Exercise description – Whenever the string "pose" turns up in a line of the data below, copy that line.

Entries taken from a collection
==*==

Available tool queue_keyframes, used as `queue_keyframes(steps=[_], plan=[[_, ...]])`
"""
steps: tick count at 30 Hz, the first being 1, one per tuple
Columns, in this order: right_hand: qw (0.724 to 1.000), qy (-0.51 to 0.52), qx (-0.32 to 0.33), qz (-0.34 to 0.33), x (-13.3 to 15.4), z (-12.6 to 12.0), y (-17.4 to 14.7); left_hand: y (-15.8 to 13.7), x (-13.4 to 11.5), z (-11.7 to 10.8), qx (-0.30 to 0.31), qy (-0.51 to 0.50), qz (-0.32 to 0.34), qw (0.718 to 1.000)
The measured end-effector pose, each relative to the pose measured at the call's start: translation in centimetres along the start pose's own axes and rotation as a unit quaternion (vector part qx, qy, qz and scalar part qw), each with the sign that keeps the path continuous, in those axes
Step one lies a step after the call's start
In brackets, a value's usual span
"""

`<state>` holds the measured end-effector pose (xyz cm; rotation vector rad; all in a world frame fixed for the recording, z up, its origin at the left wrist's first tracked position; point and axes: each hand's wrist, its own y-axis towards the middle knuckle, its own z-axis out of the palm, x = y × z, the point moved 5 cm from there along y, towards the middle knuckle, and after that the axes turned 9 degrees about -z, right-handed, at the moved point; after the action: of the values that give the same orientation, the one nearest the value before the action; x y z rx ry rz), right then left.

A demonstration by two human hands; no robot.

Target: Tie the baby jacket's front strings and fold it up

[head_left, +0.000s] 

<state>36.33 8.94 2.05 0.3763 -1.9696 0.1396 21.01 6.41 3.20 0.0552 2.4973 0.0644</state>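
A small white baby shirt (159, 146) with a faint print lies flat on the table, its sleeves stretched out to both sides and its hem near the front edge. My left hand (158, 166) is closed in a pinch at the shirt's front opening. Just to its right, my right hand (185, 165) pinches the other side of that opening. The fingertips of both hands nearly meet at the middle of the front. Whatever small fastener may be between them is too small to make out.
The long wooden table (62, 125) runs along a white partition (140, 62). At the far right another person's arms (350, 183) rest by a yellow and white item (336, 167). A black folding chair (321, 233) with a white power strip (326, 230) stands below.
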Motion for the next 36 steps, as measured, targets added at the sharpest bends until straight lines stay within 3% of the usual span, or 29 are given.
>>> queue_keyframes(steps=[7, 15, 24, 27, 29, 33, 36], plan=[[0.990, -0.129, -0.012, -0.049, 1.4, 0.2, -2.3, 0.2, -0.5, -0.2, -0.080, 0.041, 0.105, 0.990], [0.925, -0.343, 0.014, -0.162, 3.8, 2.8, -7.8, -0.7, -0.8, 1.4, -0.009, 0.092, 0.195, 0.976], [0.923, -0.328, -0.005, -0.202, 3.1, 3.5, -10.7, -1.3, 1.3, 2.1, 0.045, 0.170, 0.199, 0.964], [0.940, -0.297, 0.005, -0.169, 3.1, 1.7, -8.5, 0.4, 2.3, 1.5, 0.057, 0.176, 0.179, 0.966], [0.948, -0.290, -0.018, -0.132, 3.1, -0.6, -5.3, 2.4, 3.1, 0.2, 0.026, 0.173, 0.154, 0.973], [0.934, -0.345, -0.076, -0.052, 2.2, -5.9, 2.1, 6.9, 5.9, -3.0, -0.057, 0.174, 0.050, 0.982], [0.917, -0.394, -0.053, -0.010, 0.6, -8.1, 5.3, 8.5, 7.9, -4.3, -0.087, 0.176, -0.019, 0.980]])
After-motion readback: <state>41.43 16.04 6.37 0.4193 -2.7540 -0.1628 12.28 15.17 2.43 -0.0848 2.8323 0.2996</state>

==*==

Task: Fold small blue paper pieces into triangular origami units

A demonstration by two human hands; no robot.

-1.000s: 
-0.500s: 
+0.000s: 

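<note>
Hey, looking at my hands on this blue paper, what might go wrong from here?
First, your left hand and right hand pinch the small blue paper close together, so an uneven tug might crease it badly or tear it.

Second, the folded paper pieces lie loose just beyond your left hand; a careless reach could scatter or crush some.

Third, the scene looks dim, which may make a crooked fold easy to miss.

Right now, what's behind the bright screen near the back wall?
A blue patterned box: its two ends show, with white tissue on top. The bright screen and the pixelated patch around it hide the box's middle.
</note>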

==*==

Solved exercise –
The measured end-effector pose, each relative to the pose measured at the call's start: translation in centimetres along the start pose's own axes and rotation as a unit quaternion (vector part qx, qy, qz and scalar part qw), each with the sign that keeps the path continuous, in those axes
`<state>` holds the measured end-effector pose (xyz cm; rotation vector rad; all in a world frame fixed for the recording, z up, its origin at the left wrist's first tracked position; point and axes: each hand's wrist, its own y-axis towards the middle knuckle, its own z-axis out of the palm, x = y × z, the point moved 5 cm from there along y, towards the middle knuckle, and after that the axes turned 9 degrees about -z, right-handed, at the moved point; after the action: of the values that give the same orientation, the one nearest the value before the action; x y z rx ry rz), right then left.

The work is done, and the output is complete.